=== EXERCISE DATA ===

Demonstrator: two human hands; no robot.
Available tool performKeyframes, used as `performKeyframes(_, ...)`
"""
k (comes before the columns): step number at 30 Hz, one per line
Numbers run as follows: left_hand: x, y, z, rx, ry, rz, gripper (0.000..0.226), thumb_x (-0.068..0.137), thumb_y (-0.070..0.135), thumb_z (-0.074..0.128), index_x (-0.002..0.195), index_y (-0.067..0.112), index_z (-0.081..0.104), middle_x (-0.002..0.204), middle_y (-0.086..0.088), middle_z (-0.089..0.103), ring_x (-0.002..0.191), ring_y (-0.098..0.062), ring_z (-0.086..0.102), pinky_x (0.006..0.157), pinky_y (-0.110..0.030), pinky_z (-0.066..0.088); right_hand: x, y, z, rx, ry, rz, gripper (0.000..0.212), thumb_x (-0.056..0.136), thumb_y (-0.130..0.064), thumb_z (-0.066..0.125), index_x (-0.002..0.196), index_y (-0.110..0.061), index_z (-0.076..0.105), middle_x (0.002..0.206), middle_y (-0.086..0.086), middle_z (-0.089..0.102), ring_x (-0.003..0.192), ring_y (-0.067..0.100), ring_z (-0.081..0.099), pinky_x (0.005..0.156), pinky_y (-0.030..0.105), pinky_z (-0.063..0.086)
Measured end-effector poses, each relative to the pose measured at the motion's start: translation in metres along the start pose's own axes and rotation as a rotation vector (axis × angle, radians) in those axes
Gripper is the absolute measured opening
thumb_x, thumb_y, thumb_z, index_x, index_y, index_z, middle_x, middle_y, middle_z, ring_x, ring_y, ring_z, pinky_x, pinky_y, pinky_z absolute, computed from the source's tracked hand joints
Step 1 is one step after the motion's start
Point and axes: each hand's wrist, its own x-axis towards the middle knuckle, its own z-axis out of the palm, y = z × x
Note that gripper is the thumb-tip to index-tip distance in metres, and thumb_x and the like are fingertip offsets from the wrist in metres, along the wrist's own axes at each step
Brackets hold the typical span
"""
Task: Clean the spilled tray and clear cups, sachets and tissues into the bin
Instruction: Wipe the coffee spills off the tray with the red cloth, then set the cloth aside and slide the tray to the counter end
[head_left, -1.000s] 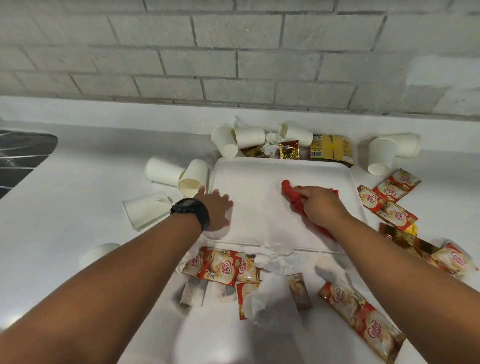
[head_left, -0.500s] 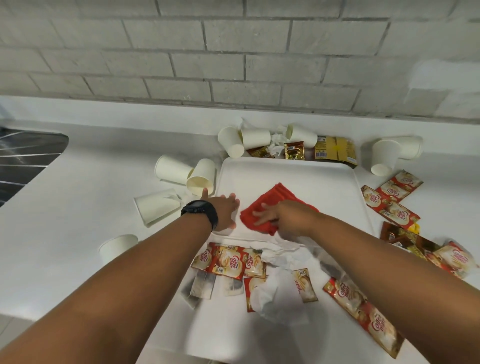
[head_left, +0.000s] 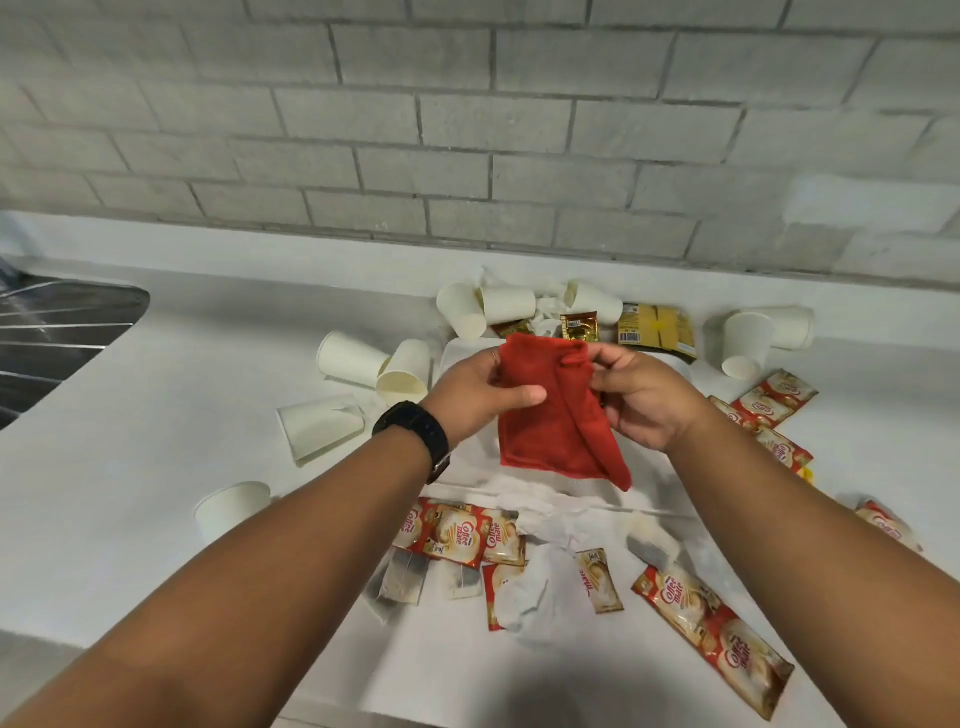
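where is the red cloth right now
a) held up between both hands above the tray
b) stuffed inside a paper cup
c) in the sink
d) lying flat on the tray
a: the left hand and right hand each grip an upper edge of the red cloth, which hangs above the white tray.

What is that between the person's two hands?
A red cloth, held up above the white tray by the left hand and right hand, in the head view.

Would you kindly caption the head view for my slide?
Both hands, left and right, hold a red cloth above the tray.
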Motion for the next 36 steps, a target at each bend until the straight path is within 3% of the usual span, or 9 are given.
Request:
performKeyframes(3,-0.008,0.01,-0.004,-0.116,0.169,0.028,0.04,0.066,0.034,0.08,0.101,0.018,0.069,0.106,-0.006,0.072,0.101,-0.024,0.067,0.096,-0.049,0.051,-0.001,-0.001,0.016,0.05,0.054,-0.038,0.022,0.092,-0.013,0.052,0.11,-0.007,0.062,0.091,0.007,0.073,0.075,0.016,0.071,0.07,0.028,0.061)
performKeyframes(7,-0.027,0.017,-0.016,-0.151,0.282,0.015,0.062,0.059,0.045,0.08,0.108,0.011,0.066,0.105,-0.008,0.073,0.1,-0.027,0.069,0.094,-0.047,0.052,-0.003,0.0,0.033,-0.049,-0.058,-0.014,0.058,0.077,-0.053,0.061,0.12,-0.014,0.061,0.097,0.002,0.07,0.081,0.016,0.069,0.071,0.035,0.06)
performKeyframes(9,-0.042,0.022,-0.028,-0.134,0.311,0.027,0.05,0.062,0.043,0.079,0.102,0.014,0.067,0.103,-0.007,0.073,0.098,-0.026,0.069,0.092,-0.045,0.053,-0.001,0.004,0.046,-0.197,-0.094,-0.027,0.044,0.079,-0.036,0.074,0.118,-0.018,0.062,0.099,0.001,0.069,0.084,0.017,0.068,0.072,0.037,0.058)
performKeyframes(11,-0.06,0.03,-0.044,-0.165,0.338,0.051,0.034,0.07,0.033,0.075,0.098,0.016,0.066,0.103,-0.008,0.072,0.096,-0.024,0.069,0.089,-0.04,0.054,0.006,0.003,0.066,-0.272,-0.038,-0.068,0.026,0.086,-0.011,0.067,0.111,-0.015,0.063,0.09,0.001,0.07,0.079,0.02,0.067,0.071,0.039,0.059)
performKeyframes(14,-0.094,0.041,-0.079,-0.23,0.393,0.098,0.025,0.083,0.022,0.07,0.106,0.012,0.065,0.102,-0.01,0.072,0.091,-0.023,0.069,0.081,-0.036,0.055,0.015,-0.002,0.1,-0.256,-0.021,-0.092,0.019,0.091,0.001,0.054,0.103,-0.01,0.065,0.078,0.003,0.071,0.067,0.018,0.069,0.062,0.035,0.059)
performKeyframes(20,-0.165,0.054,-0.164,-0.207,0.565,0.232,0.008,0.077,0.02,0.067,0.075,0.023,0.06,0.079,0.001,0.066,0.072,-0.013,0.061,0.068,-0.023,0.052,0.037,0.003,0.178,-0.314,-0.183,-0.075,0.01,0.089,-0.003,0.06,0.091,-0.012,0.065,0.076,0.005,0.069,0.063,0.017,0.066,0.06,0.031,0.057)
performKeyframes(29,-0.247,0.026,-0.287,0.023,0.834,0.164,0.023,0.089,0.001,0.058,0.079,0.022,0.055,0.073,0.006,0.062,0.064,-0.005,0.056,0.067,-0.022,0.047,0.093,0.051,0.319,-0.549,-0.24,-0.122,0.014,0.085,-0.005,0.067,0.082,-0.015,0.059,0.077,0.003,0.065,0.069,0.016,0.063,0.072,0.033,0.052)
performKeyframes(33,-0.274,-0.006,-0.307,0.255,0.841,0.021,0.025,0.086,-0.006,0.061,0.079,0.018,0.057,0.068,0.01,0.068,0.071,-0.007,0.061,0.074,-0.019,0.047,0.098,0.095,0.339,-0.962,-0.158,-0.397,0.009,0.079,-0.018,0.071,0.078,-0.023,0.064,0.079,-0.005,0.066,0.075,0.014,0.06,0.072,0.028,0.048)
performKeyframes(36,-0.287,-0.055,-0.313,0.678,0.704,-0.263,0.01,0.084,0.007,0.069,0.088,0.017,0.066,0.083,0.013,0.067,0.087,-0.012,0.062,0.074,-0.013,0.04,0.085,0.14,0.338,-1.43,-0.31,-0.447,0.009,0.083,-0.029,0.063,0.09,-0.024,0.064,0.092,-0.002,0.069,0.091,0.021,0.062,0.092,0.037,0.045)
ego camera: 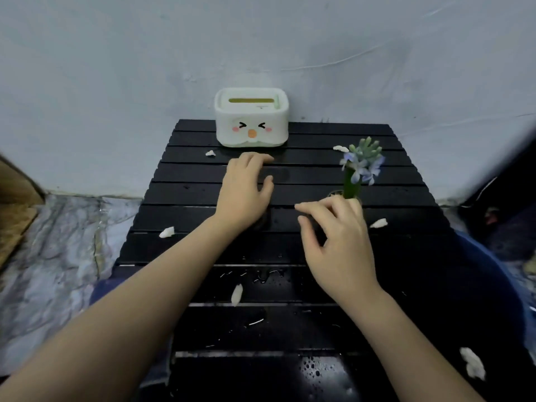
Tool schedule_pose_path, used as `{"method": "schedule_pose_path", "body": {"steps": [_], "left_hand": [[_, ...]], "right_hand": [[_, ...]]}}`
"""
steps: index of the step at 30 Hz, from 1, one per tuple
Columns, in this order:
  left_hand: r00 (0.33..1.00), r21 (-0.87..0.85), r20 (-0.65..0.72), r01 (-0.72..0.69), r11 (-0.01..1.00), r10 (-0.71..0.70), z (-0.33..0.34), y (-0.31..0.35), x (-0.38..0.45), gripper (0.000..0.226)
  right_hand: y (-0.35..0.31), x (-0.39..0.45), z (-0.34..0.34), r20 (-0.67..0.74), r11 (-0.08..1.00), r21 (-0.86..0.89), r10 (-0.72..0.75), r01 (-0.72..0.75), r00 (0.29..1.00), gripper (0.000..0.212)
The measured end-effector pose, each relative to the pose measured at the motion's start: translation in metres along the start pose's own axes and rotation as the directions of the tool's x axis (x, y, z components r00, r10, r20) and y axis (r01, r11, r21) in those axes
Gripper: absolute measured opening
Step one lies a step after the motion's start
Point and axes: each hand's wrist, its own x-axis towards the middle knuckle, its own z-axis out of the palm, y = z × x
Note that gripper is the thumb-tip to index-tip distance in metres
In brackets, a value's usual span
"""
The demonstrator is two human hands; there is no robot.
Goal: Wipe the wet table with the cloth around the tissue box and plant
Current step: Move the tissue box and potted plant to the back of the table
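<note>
Black slatted bench (203, 195) set against a pale wall (116, 68); surface wet, with droplets and small pools (264, 275) on the near slats and a patch of bubbles (316, 369) near the front edge. White tissue box (251, 117) with a cartoon face printed on its front stands upright at the far edge, close to the wall, slot on top. Plant (361, 166), a green stem with pale blue-violet flowers and green buds, stands upright right of centre; its base is mostly hidden behind the right hand. Left hand (246, 192) lies palm down on the bench just in front of the tissue box, fingers (261, 158) loosely spread and slightly bent, holding nothing. Right hand (339, 245) hovers or rests at the foot of the plant, fingers (307, 208) relaxed and gently curved, thumb apart; cannot tell whether any finger touches the stem or its pot. Both forearms bare. Small white scraps lie scattered on the slats: one left of the tissue box (210, 153), one beside the flower head (340, 147), one at the left edge (166, 232), one right of the right hand (378, 223), one on the near centre slat (236, 294), a larger one at lower right (472, 362). No cloth visible in this view. Marbled floor (58, 256) at left; a dark blue rounded object (493, 285) at right, not identifiable.
</note>
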Motion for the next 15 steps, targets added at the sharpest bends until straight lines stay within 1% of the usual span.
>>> {"method": "schedule_pose_path", "body": {"steps": [2, 3, 6, 8, 10, 12, 15], "left_hand": [[0.992, 0.044, 0.129, -0.007, 0.999, 0.001, 0.012, 0.006, -0.010, 0.044], [0.982, 0.082, 0.186, -0.014, 0.997, -0.002, 0.017, 0.008, -0.014, 0.048], [0.959, 0.210, 0.282, -0.058, 0.976, -0.004, 0.029, 0.012, -0.019, 0.053], [0.954, 0.229, 0.301, -0.067, 0.971, -0.006, 0.033, 0.014, -0.017, 0.053], [0.952, 0.225, 0.305, -0.070, 0.972, -0.002, 0.036, 0.015, -0.011, 0.053], [0.951, 0.235, 0.308, -0.079, 0.969, 0.003, 0.038, 0.012, -0.003, 0.055], [0.947, 0.258, 0.320, -0.069, 0.964, -0.018, 0.040, 0.004, 0.009, 0.058]], "right_hand": [[0.015, -0.011, -0.011, -0.043, 0.991, -0.129, 0.039, -0.044, 0.998, 0.019], [0.022, -0.014, -0.014, -0.035, 0.983, -0.168, 0.068, -0.073, 0.997, 0.023], [0.039, -0.012, -0.013, 0.084, 0.965, -0.229, 0.150, -0.127, 0.985, 0.048], [0.050, -0.004, -0.008, 0.180, 0.972, -0.184, 0.182, -0.149, 0.967, 0.059], [0.061, 0.008, -0.001, 0.249, 0.980, -0.094, 0.194, -0.176, 0.949, 0.059], [0.070, 0.020, 0.005, 0.272, 0.984, -0.025, 0.177, -0.176, 0.946, 0.051], [0.076, 0.052, 0.016, 0.254, 0.988, 0.018, 0.145, -0.155, 0.956, 0.045]]}}
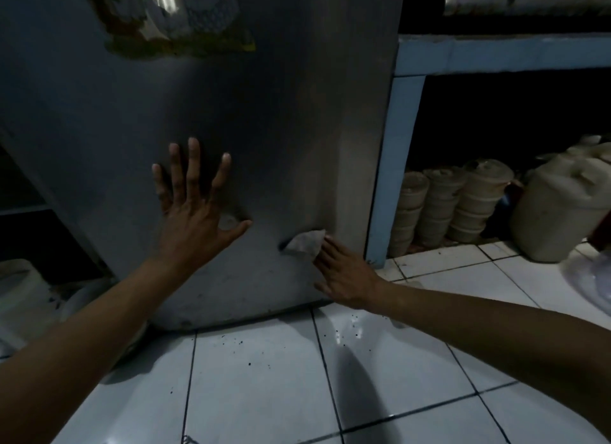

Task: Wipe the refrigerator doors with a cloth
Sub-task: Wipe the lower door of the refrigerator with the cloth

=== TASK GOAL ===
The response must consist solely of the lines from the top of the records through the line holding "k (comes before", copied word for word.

=== OUTPUT OF THE EXERCISE ===
Demonstrator: two human hands; no robot.
Available tool performKeyframes, used as `performKeyframes(_, ...)`
"""
k (comes before the columns): step number at 30 Hz, one per line

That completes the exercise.